* Task description
Drop all images. Then write out each line below exactly as given.
◆ ◆ ◆
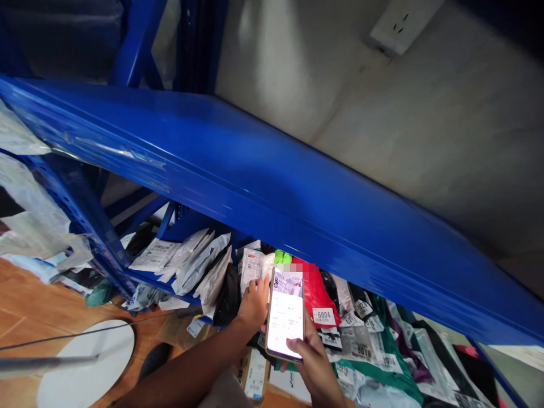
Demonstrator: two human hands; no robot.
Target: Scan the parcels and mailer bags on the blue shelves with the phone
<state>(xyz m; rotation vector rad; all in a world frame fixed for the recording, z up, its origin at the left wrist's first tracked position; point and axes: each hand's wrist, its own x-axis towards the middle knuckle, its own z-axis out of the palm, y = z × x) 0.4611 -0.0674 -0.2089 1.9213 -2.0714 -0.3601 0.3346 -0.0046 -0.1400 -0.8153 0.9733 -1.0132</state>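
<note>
My right hand (314,357) grips a phone (285,323), its thumb over the lower part of the lit screen. The upper screen shows a camera picture of a barcode label, with white form-like fields below. My left hand (255,303) is just left of the phone, fingers bent against a white plastic parcel (252,266) in the shelf row; its thumb and part of the grip are hidden. Behind the phone stands a red parcel (312,286) with a label reading 6004. A bright green package (283,256) shows above the phone.
A blue metal shelf beam (238,187) crosses above my hands. Grey and white parcels (202,263) lean to the left; labelled bags (365,345) stand at right. A round white base (87,362) with a pole and cable is on the floor. A socket (403,25) is on the wall.
</note>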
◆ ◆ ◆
* Solution to this problem
Demonstrator: two human hands; no robot.
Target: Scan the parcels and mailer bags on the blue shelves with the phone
<state>(xyz m; rotation vector rad; all in a world frame fixed for the recording, z up, its origin at the left wrist's first tracked position; point and axes: each hand's wrist, its own x-axis towards the middle knuckle, its own z-axis out of the palm, y = z × x) 0.4611 -0.0674 -0.2089 1.9213 -2.0714 -0.3601 0.3346 -0.0046 -0.1400 -0.8153 0.9733 -1.0132</state>
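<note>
My right hand (314,357) grips a phone (285,323), its thumb over the lower part of the lit screen. The upper screen shows a camera picture of a barcode label, with white form-like fields below. My left hand (255,303) is just left of the phone, fingers bent against a white plastic parcel (252,266) in the shelf row; its thumb and part of the grip are hidden. Behind the phone stands a red parcel (312,286) with a label reading 6004. A bright green package (283,256) shows above the phone.
A blue metal shelf beam (238,187) crosses above my hands. Grey and white parcels (202,263) lean to the left; labelled bags (365,345) stand at right. A round white base (87,362) with a pole and cable is on the floor. A socket (403,25) is on the wall.
</note>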

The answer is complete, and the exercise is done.